• **Requirement**
Repeat the data word for word, excluding every picture.

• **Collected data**

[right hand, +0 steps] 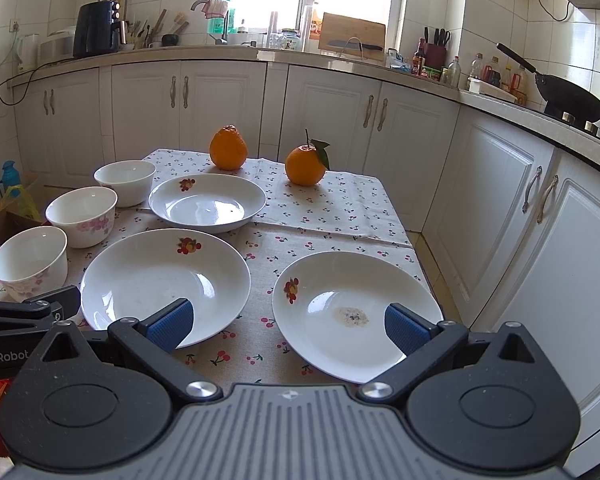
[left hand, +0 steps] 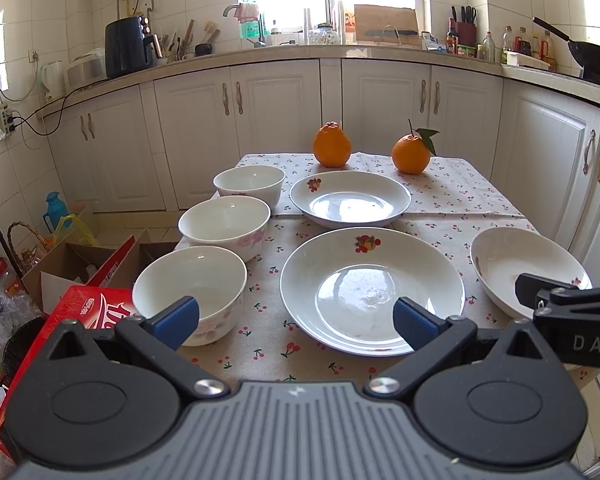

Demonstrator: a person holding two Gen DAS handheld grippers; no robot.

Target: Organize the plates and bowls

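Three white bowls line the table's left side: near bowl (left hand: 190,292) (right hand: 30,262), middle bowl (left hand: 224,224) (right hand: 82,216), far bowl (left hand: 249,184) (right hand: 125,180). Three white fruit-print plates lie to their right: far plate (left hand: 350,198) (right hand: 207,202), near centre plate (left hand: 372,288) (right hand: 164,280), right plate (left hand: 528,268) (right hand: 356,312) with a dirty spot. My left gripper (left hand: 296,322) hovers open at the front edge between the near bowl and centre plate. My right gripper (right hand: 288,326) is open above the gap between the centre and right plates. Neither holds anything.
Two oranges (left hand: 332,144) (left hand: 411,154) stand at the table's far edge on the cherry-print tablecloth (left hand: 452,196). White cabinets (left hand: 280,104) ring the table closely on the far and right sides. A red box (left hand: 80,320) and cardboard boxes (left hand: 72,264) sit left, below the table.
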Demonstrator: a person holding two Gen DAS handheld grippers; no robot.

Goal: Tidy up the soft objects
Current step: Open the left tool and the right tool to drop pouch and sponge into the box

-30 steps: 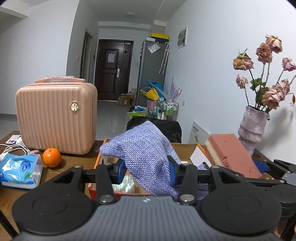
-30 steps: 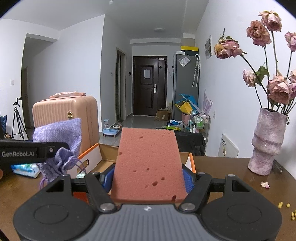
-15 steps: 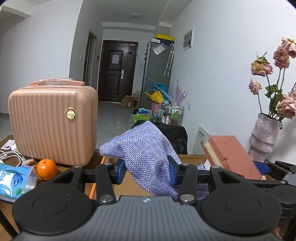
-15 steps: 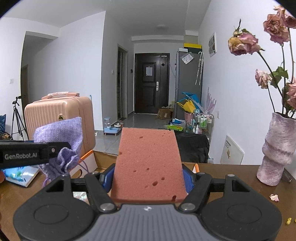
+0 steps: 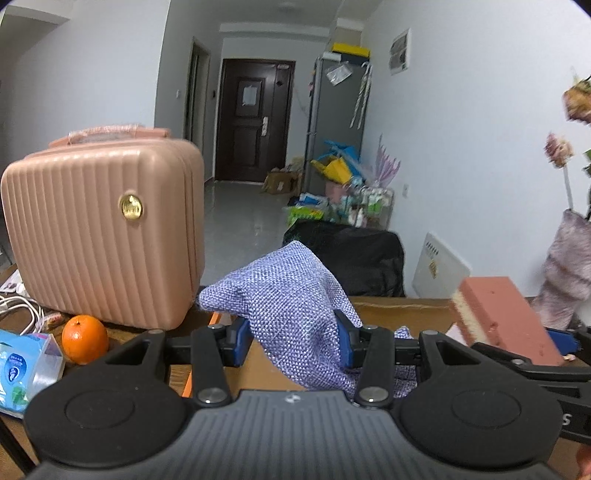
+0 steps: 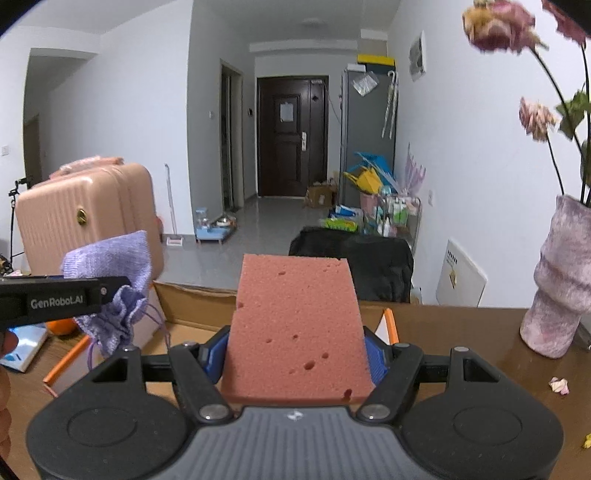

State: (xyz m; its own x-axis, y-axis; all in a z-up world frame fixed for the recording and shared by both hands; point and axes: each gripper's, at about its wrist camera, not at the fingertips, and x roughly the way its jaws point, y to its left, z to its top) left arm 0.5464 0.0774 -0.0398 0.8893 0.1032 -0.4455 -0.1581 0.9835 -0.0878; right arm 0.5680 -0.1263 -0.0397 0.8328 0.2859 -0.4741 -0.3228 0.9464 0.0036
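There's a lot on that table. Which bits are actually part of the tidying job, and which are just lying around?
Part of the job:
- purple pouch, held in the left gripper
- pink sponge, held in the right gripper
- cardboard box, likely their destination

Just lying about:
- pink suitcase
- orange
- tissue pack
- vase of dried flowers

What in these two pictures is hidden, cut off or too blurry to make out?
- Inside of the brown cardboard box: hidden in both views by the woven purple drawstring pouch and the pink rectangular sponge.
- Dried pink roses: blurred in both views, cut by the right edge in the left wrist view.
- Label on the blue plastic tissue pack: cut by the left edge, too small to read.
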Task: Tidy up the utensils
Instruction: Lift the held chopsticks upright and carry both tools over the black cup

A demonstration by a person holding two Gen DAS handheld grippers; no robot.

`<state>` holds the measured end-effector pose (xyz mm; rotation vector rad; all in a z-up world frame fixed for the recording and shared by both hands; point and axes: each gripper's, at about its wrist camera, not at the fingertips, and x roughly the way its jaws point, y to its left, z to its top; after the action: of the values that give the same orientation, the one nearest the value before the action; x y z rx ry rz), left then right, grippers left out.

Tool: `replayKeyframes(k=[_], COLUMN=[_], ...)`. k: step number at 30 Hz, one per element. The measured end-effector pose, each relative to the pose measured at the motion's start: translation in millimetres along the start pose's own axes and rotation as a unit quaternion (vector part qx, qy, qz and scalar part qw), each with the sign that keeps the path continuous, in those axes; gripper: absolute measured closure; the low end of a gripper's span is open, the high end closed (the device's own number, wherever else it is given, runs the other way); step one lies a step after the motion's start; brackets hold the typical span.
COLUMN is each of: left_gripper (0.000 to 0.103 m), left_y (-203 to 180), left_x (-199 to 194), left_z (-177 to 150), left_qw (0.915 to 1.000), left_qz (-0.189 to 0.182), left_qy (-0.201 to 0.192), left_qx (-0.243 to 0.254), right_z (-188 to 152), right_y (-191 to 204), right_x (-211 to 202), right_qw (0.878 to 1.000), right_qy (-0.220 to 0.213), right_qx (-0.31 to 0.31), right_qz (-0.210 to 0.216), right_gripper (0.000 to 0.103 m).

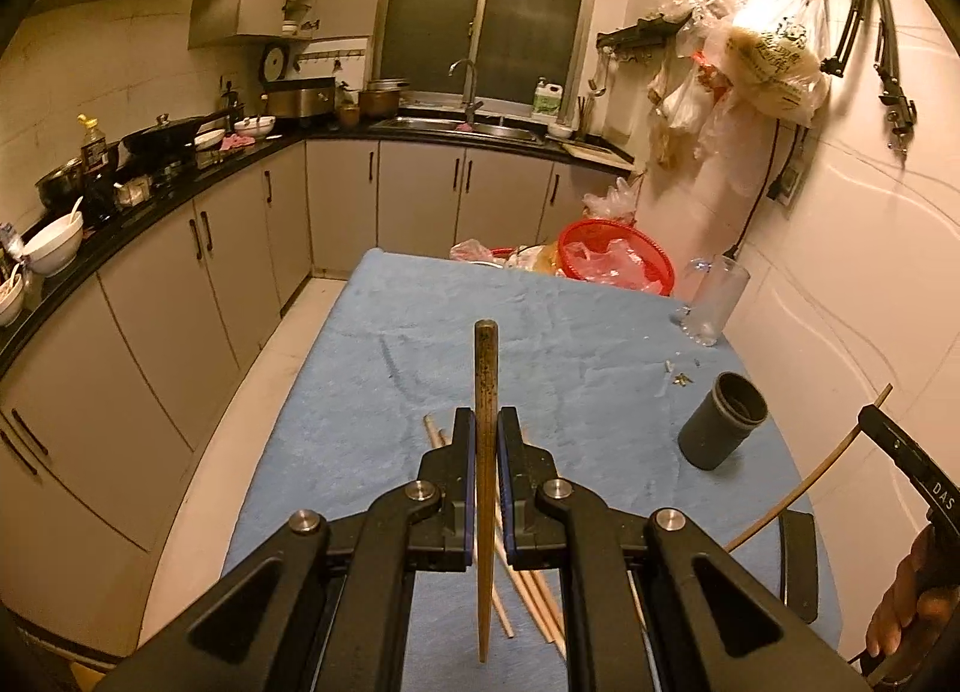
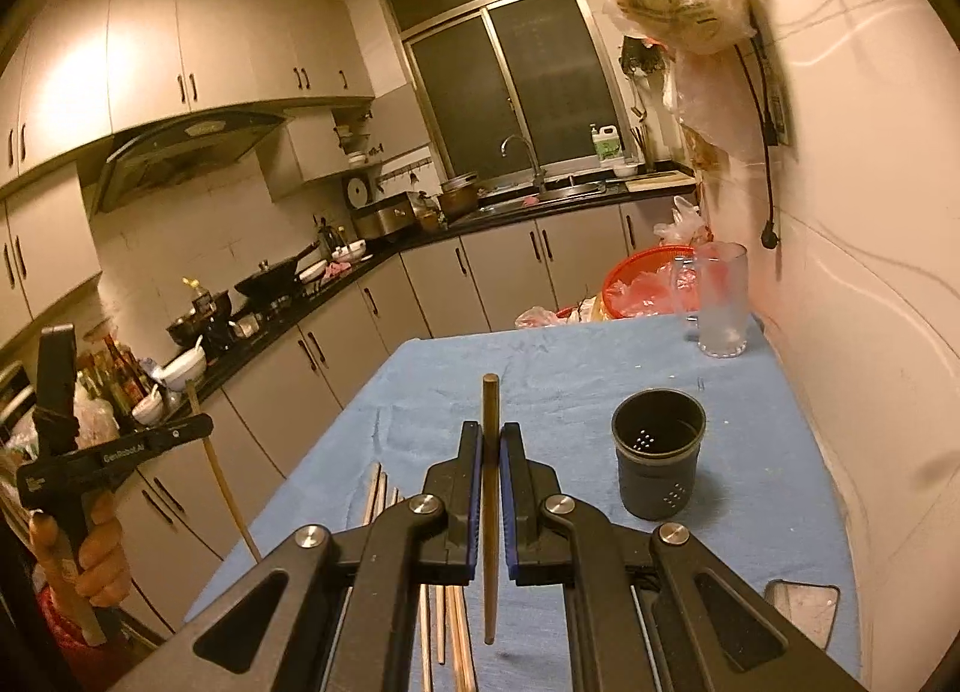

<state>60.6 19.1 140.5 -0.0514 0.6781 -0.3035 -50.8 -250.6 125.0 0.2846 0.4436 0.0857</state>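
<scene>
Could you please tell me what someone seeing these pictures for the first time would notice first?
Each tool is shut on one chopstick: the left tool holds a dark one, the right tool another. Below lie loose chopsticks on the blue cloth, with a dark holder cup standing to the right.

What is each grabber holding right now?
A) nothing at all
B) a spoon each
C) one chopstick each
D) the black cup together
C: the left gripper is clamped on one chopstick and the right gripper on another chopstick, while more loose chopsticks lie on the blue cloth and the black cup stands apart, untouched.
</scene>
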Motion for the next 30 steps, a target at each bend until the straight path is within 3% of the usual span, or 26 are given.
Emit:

• **Solution**
[right hand, +0 steps] 
[left hand, +0 steps] 

Demonstrator: a person holding two Gen DAS handheld grippers; no robot.

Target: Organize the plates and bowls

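Three white bowls line the table's left side: near bowl (left hand: 190,292) (right hand: 30,262), middle bowl (left hand: 224,224) (right hand: 82,216), far bowl (left hand: 249,184) (right hand: 125,180). Three white fruit-print plates lie to their right: far plate (left hand: 350,198) (right hand: 207,202), near centre plate (left hand: 372,288) (right hand: 164,280), right plate (left hand: 528,268) (right hand: 356,312) with a dirty spot. My left gripper (left hand: 296,322) hovers open at the front edge between the near bowl and centre plate. My right gripper (right hand: 288,326) is open above the gap between the centre and right plates. Neither holds anything.
Two oranges (left hand: 332,144) (left hand: 411,154) stand at the table's far edge on the cherry-print tablecloth (left hand: 452,196). White cabinets (left hand: 280,104) ring the table closely on the far and right sides. A red box (left hand: 80,320) and cardboard boxes (left hand: 72,264) sit left, below the table.
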Demonstrator: a person holding two Gen DAS handheld grippers; no robot.

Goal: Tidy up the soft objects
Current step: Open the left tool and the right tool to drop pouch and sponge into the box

-30 steps: 
-30 steps: 
-15 steps: 
-15 steps: 
+0 steps: 
+0 steps: 

State: (xyz m; its own x-axis, y-axis; all in a z-up world frame fixed for the recording and shared by both hands; point and axes: each gripper's, at about its wrist camera, not at the fingertips, and x roughly the way its jaws point, y to its left, z to its top) left arm 0.5464 0.0774 -0.0398 0.8893 0.1032 -0.4455 -0.1581 0.9835 -0.0878; right arm 0.5680 -0.1263 -0.0397 0.8328 0.2859 -0.4741 -0.3228 0.9464 0.0036
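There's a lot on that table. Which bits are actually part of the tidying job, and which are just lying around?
Part of the job:
- purple pouch, held in the left gripper
- pink sponge, held in the right gripper
- cardboard box, likely their destination

Just lying about:
- pink suitcase
- orange
- tissue pack
- vase of dried flowers

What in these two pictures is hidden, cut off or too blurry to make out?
- Inside of the brown cardboard box: hidden in both views by the woven purple drawstring pouch and the pink rectangular sponge.
- Dried pink roses: blurred in both views, cut by the right edge in the left wrist view.
- Label on the blue plastic tissue pack: cut by the left edge, too small to read.
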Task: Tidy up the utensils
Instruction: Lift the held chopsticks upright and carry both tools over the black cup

A demonstration by a person holding two Gen DAS handheld grippers; no robot.

`<state>` holds the measured end-effector pose (xyz mm; rotation vector rad; all in a z-up world frame fixed for the recording and shared by both hands; point and axes: each gripper's, at about its wrist camera, not at the fingertips, and x roughly the way its jaws point, y to its left, z to its top; after the action: of the values that give the same orientation, the one nearest the value before the action; x y z rx ry rz), left then right, grippers left out.

Tool: `replayKeyframes(k=[_], COLUMN=[_], ...)`. k: step number at 30 Hz, one per element. The measured end-effector pose, each relative to the pose measured at the motion's start: translation in millimetres along the start pose's own axes and rotation as a unit quaternion (vector part qx, qy, qz and scalar part qw), each with the sign that keeps the path continuous, in those axes; gripper: absolute measured closure; the low end of a gripper's span is open, the high end closed (the device's own number, wherever else it is given, runs the other way); step one lies a step after the motion's start; brackets hold the typical span.
COLUMN is each of: left_gripper (0.000 to 0.103 m), left_y (-203 to 180), left_x (-199 to 194), left_z (-177 to 150), left_qw (0.915 to 1.000), left_qz (-0.189 to 0.182), left_qy (-0.201 to 0.192), left_qx (-0.243 to 0.254), right_z (-188 to 152), right_y (-191 to 204), right_x (-211 to 202), right_qw (0.878 to 1.000), right_qy (-0.220 to 0.213), right_qx (-0.31 to 0.31), right_qz (-0.210 to 0.216), right_gripper (0.000 to 0.103 m).


<state>60.6 19.1 140.5 -0.0514 0.6781 -0.3035 -50.8 -250.6 125.0 0.2846 0.4436 0.0857</state>
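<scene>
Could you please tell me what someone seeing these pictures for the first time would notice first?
Each tool is shut on one chopstick: the left tool holds a dark one, the right tool another. Below lie loose chopsticks on the blue cloth, with a dark holder cup standing to the right.

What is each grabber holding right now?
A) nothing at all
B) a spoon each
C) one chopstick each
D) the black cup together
C: the left gripper is clamped on one chopstick and the right gripper on another chopstick, while more loose chopsticks lie on the blue cloth and the black cup stands apart, untouched.
</scene>
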Motion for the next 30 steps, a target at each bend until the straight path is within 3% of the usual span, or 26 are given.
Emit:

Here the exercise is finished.